> **Assignment**:
Could you return the lines below exactly, from the first line up to and including the line that holds "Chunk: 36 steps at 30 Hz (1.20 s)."?

--------------------------------

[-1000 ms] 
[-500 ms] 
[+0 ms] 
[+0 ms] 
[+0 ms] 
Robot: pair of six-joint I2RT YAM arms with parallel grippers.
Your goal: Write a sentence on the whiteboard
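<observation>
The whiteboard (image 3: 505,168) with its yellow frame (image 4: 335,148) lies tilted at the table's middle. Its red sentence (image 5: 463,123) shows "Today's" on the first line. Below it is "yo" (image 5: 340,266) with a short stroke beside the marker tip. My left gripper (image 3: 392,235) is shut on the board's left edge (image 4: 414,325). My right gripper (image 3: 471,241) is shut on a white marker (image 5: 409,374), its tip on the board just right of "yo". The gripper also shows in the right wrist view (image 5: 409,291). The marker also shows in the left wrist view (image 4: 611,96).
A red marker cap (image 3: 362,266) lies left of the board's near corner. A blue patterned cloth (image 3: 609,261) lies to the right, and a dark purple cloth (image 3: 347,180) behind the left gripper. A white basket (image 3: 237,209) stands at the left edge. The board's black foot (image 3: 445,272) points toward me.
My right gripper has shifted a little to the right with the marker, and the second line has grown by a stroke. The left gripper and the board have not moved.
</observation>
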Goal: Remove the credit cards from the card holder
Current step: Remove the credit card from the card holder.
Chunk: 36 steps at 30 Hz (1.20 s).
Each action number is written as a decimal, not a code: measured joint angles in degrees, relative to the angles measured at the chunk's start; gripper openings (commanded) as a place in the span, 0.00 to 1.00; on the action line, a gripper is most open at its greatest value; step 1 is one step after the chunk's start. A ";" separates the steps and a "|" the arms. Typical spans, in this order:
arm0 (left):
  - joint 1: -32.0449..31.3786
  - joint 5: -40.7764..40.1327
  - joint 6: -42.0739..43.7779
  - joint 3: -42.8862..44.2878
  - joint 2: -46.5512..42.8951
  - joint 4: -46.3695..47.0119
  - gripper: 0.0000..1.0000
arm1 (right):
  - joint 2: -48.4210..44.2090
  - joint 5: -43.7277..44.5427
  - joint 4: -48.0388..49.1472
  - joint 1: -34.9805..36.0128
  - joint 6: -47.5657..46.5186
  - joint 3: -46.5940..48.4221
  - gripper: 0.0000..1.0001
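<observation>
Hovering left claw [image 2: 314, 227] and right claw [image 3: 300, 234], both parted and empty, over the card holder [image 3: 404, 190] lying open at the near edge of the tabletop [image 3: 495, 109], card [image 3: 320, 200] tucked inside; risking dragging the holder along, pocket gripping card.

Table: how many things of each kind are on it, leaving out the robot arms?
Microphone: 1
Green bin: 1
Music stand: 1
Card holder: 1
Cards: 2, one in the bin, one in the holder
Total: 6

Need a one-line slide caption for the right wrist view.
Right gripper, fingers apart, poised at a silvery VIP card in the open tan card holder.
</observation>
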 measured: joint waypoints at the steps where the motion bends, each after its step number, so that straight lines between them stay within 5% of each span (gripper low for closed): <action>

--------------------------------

> **Written answer**:
[-1000 ms] 
[-500 ms] 
[+0 ms] 
[+0 ms] 
[+0 ms] 
Robot: pair of six-joint I2RT YAM arms with parallel grippers.
Your goal: Write a sentence on the whiteboard
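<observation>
The whiteboard (image 3: 505,168) with its yellow frame (image 4: 335,148) lies tilted at the table's middle. Its red sentence (image 5: 463,123) shows "Today's" on the first line. Below it is "yo" (image 5: 340,266) with a short stroke beside the marker tip. My left gripper (image 3: 392,235) is shut on the board's left edge (image 4: 414,325). My right gripper (image 3: 471,241) is shut on a white marker (image 5: 409,374), its tip on the board just right of "yo". The gripper also shows in the right wrist view (image 5: 409,291). The marker also shows in the left wrist view (image 4: 611,96).
A red marker cap (image 3: 362,266) lies left of the board's near corner. A blue patterned cloth (image 3: 609,261) lies to the right, and a dark purple cloth (image 3: 347,180) behind the left gripper. A white basket (image 3: 237,209) stands at the left edge. The board's black foot (image 3: 445,272) points toward me.
My right gripper has shifted a little to the right with the marker, and the second line has grown by a stroke. The left gripper and the board have not moved.
</observation>
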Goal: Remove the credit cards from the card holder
Current step: Remove the credit card from the card holder.
Chunk: 36 steps at 30 Hz (1.20 s).

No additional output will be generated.